* _ACTIVITY_:
Please print only the top portion of the entries below, ending with the line that contains "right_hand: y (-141", exactly as written.
------ DATA UNDER STUDY ------
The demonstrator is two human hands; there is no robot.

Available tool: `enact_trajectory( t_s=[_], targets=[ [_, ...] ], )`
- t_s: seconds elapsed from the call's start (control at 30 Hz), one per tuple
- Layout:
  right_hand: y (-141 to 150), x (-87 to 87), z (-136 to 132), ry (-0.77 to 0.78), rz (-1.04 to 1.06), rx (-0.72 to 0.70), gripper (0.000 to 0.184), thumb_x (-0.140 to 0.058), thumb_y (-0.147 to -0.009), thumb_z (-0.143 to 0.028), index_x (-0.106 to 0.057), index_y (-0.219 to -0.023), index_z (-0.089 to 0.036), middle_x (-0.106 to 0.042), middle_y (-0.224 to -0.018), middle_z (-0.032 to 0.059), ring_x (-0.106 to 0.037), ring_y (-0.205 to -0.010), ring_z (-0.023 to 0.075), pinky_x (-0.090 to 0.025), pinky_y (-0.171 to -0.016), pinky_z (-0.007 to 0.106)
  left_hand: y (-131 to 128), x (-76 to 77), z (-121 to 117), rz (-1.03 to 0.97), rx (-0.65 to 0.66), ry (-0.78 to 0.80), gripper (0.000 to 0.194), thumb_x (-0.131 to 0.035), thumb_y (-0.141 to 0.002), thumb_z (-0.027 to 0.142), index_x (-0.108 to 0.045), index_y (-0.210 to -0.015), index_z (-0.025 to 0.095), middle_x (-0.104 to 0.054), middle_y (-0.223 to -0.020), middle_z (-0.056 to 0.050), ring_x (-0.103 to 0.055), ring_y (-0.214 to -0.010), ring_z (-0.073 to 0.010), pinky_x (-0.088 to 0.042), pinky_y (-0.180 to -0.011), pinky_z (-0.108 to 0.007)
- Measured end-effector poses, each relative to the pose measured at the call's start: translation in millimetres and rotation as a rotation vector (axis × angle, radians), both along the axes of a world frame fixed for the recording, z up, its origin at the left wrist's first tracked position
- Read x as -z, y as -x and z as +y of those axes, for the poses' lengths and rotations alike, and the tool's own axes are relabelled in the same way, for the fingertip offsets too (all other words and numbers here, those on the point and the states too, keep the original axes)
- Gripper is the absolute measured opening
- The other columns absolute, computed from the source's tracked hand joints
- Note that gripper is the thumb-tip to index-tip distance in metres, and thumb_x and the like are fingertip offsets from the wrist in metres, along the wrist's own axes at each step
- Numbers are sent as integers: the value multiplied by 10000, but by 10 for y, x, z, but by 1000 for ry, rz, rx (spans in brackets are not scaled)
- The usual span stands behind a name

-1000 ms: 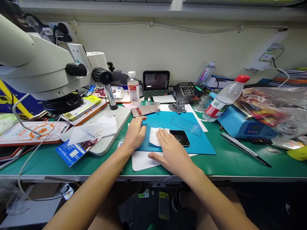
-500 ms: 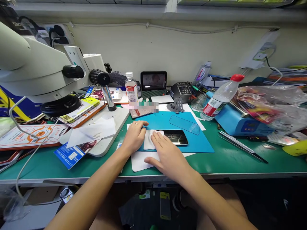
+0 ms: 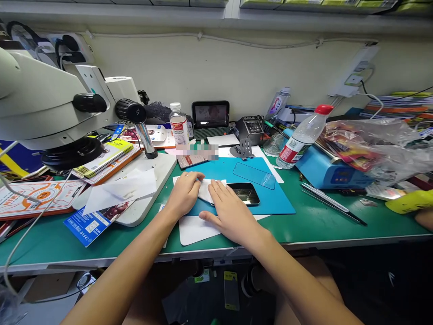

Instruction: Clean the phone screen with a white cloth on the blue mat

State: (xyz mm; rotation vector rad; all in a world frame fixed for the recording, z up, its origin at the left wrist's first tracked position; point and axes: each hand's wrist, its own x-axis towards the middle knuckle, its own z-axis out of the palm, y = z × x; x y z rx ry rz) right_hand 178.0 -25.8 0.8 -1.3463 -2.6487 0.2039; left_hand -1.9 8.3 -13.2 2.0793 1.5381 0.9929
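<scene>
A black phone [image 3: 245, 193] lies screen up on a blue mat [image 3: 270, 201] on the green bench. My right hand [image 3: 230, 213] lies flat, fingers stretched out, pressing a white cloth [image 3: 206, 189] onto the phone's left part. My left hand [image 3: 182, 194], a ring on one finger, rests curled at the phone's left end beside the cloth. A clear protector sheet [image 3: 253, 175] lies on the mat behind the phone.
A white microscope [image 3: 50, 108] with its base plate [image 3: 142, 194] fills the left. Booklets and papers [image 3: 40, 196] lie under it. Behind the mat stand a small bottle [image 3: 178, 128], a small screen [image 3: 210, 115] and a meter [image 3: 251, 128]. A water bottle [image 3: 301, 137], blue machine [image 3: 328, 174], tweezers [image 3: 329, 205] and plastic bags [image 3: 379, 144] lie right.
My right hand has slid the white cloth leftward along the phone, uncovering more of the dark screen. The left hand stayed at the phone's left end. The view shifted slightly.
</scene>
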Motion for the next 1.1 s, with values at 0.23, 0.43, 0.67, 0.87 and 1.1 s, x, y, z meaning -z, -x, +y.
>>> enact_trajectory(
  t_s=[0.23,0.43,0.67,0.87,1.1],
  targets=[
    [-614,-42,-278,43,-41,-23,789,-317,-985,-665,-293,-1583,-150,-279,-1637,135,-224,-1525,289,-183,-1235,576,-2,-29,-2,-40,9,37,282,-374,-963,228,-643,-1046,226,-706,-1100,-51,-578,-1094,-248,-457,-1000,-436],
    [-946,-85,-23,100,-120,109,850,-263,-980,-687,-212,-1600,-107,-199,-1659,154,-170,-1536,304,-167,-1236,577,19,-46,22,-93,-27,71,279,-379,-966,224,-649,-1035,212,-710,-1103,-52,-571,-1104,-251,-458,-996,-430],
    [-893,-153,120,33,1,209,874,-232,-974,-696,-164,-1609,-99,-156,-1671,147,-92,-1541,307,-175,-1241,539,55,-39,44,-94,-17,60,291,-374,-987,236,-663,-1012,212,-712,-1081,-50,-571,-1092,-253,-457,-988,-435],
    [-689,24,96,43,-68,176,932,-236,-953,-736,-181,-1600,-67,-147,-1658,210,-102,-1538,321,-190,-1231,554,67,-33,43,-77,9,40,293,-377,-992,247,-668,-994,217,-707,-1085,-52,-568,-1086,-256,-452,-991,-442],
    [-811,52,-2,39,-102,166,897,-287,-965,-703,-139,-1613,-101,-133,-1668,184,-105,-1538,326,-215,-1225,563,41,-52,38,-97,16,29,285,-374,-994,250,-658,-1010,225,-708,-1112,-49,-570,-1091,-255,-457,-980,-436]
  ],
)
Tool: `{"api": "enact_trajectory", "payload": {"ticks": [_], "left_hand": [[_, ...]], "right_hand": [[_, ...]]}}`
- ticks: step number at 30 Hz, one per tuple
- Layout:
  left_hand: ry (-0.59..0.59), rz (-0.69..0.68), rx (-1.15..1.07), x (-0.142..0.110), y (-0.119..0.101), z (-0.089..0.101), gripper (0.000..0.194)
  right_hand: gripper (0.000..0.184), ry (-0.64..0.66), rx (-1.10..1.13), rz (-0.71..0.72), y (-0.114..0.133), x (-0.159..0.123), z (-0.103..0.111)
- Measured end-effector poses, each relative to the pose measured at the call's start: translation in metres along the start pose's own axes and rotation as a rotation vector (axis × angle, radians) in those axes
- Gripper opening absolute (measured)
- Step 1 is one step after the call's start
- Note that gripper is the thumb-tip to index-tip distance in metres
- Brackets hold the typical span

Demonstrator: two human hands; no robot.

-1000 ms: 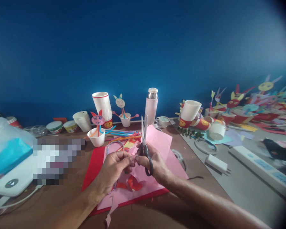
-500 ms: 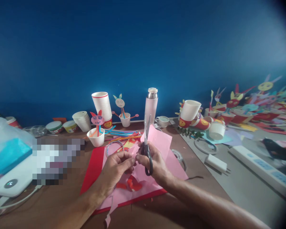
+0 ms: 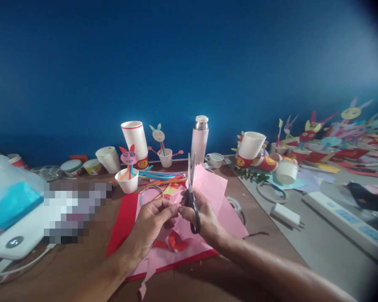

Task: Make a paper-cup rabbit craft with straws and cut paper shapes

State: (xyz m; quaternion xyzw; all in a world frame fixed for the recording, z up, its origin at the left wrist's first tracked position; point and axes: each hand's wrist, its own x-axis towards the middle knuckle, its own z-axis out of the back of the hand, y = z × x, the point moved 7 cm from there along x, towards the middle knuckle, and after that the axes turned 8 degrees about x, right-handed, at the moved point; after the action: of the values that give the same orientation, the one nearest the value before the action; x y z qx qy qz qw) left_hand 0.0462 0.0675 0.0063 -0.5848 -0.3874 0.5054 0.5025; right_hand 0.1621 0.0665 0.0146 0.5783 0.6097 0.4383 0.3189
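My right hand (image 3: 206,218) holds black-handled scissors (image 3: 194,209), fingers in the loops. The blades point up and stand slightly apart. Close beside it on the left, my left hand (image 3: 153,216) pinches a piece of pink paper (image 3: 177,196); its fingertips nearly meet those of the right hand. The shape of that piece is mostly hidden by the fingers. Beneath both hands lie larger pink sheets (image 3: 212,182) on a red sheet (image 3: 124,218), with red paper scraps (image 3: 177,242) on top. A thin pink offcut (image 3: 144,287) hangs toward the near edge.
Behind the hands stand a paper cup with a pink cat-like figure (image 3: 127,180), stacked paper cups (image 3: 134,138) and a pink thermos (image 3: 200,142). A white power bank (image 3: 15,239) lies left. At right are a charger (image 3: 286,215), a power strip (image 3: 346,222) and several cup figures.
The scissors have tilted slightly left, and their blades are a little further apart. My right hand has shifted slightly left; my left hand has hardly moved.
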Motion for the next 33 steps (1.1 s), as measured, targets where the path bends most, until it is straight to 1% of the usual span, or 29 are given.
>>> {"api": "enact_trajectory", "payload": {"ticks": [4,8,13,17,21,26,30,33], "left_hand": [[0.028,-0.034,-0.023,-0.001,0.002,-0.002,0.018],[-0.02,-0.033,-0.035,-0.003,0.003,-0.002,0.021],[-0.059,0.017,-0.101,-0.005,0.007,-0.002,0.021],[-0.075,-0.009,-0.108,-0.004,0.008,0.0,0.017],[-0.104,-0.026,-0.099,-0.003,0.003,0.006,0.014],[-0.139,-0.057,-0.101,-0.002,-0.014,0.017,0.011],[-0.181,-0.078,-0.132,0.0,-0.02,0.029,0.011],[-0.184,-0.111,-0.141,0.002,-0.021,0.034,0.01]], "right_hand": [[0.032,0.006,0.024,0.005,-0.004,-0.001,0.001],[0.032,-0.012,0.023,0.009,-0.006,-0.002,0.002],[0.032,-0.055,0.022,0.034,-0.003,-0.003,0.001],[0.032,-0.037,0.024,0.034,-0.005,-0.002,-0.001],[0.032,0.024,0.025,-0.016,-0.008,0.0,-0.001],[0.026,0.161,-0.089,-0.132,-0.01,-0.002,-0.005],[0.032,0.277,-0.127,-0.188,-0.014,-0.005,-0.012],[0.034,0.321,-0.152,-0.222,-0.021,-0.007,-0.013]]}}
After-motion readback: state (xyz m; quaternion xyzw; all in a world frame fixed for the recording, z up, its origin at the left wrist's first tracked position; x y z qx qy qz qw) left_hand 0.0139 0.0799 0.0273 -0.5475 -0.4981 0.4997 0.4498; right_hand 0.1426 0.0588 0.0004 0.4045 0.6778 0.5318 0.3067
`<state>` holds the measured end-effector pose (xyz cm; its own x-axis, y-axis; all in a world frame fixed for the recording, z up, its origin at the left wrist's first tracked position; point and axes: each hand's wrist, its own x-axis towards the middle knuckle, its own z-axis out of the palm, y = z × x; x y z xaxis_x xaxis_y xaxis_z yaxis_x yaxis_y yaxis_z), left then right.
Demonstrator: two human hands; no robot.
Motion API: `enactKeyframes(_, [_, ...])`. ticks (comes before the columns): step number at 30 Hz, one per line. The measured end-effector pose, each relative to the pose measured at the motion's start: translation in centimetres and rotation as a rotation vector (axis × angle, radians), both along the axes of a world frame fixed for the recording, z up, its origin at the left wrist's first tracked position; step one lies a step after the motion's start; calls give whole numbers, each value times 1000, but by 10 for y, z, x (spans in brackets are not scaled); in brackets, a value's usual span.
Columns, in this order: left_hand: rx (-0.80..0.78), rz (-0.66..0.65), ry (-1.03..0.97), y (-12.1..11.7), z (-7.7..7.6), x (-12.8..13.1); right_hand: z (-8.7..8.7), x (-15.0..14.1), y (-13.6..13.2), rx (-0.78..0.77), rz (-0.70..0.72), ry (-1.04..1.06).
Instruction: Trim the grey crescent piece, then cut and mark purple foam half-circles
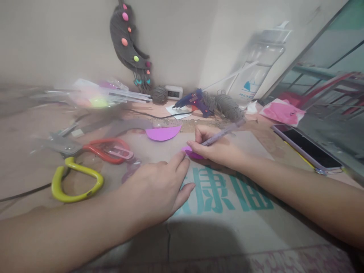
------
* _EXERCISE RESULT_:
The demonstrator is two human hands; there is no robot.

Available tool: `enact_trajectory( t_s=[_], targets=[ [_, ...] ], )`
- t_s: seconds elapsed from the call's start (control at 30 Hz), one per tuple
- Layout:
  right_hand: y (-141 to 150), x (-87 to 87), z (-136 to 132), ry (-0.77 to 0.78), rz (-1.04 to 1.06), rx (-0.72 to 0.70), gripper (0.000 to 0.184), thumb_x (-0.140 to 0.058), thumb_y (-0.147 to -0.009), thumb_z (-0.143 to 0.028), index_x (-0.106 to 0.057), index_y (-0.219 to -0.023), index_z (-0.089 to 0.036), middle_x (-0.106 to 0.042), middle_y (-0.224 to -0.018), middle_z (-0.032 to 0.059), ring_x (-0.106 to 0.037), ring_y (-0.205 to -0.010), ring_z (-0.023 to 0.075), pinky_x (-0.090 to 0.025), pinky_y (-0.171 to -0.016), pinky_z (-0.007 to 0.106)

Nothing more is required for this answer.